* Problem to solve: Please retype the listing below, matching every line exactly.
[Opening Input data section]
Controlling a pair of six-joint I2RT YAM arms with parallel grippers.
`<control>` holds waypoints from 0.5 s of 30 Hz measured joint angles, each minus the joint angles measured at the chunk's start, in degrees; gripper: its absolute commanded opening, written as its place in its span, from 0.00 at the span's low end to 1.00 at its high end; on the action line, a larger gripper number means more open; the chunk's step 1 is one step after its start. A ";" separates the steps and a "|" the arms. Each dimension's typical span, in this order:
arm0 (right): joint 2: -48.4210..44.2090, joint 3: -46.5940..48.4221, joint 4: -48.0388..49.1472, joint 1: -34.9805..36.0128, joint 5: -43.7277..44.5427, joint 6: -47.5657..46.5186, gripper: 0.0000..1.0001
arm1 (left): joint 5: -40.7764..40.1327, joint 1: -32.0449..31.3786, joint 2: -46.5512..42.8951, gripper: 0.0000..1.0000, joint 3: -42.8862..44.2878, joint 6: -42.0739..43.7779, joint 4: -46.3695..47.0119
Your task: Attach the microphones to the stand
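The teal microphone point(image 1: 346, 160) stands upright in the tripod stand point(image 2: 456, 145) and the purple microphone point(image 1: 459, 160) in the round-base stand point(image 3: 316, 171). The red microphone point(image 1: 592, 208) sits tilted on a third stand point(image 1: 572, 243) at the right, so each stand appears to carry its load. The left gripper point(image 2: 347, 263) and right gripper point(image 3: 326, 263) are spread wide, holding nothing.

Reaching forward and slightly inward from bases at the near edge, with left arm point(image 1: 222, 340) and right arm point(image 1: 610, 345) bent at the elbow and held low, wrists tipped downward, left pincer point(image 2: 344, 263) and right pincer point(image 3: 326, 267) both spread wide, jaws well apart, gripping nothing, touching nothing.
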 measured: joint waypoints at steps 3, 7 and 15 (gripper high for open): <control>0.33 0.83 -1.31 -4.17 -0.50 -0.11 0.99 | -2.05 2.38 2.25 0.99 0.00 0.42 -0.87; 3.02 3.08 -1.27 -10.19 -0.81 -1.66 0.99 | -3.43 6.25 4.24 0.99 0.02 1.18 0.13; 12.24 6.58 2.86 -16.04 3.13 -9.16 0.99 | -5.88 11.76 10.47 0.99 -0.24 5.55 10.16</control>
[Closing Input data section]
* Your response:
Controlling a pair of six-joint I2RT YAM arms with parallel grippers.
`<control>` holds waypoints from 0.5 s of 30 Hz measured joint angles, each minus the joint angles measured at the chunk's start, in degrees; gripper: its absolute commanded opening, written as its place in its span, from 0.00 at the span's low end to 1.00 at its high end; on the action line, a larger gripper number means more open; the chunk's step 1 is one step after its start. A ";" separates the steps and a "|" the arms. Each dimension's typical span, in this order:
arm0 (right): joint 2: -48.4210..44.2090, joint 3: -46.5940..48.4221, joint 4: -48.0388..49.1472, joint 1: -34.9805..36.0128, joint 5: -43.7277..44.5427, joint 6: -47.5657..46.5186, gripper: 0.0000..1.0001
arm1 (left): joint 5: -40.7764..40.1327, joint 1: -32.0449..31.3786, joint 2: -46.5512..42.8951, gripper: 0.0000..1.0000, joint 3: -42.8862..44.2878, joint 6: -42.0739..43.7779, joint 4: -46.3695..47.0119
Your task: Attach the microphones to the stand
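The teal microphone point(image 1: 346, 160) stands upright in the tripod stand point(image 2: 456, 145) and the purple microphone point(image 1: 459, 160) in the round-base stand point(image 3: 316, 171). The red microphone point(image 1: 592, 208) sits tilted on a third stand point(image 1: 572, 243) at the right, so each stand appears to carry its load. The left gripper point(image 2: 347, 263) and right gripper point(image 3: 326, 263) are spread wide, holding nothing.

Reaching forward and slightly inward from bases at the near edge, with left arm point(image 1: 222, 340) and right arm point(image 1: 610, 345) bent at the elbow and held low, wrists tipped downward, left pincer point(image 2: 344, 263) and right pincer point(image 3: 326, 267) both spread wide, jaws well apart, gripping nothing, touching nothing.
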 measured: joint waypoints at steps 3, 7 and 15 (gripper high for open): <control>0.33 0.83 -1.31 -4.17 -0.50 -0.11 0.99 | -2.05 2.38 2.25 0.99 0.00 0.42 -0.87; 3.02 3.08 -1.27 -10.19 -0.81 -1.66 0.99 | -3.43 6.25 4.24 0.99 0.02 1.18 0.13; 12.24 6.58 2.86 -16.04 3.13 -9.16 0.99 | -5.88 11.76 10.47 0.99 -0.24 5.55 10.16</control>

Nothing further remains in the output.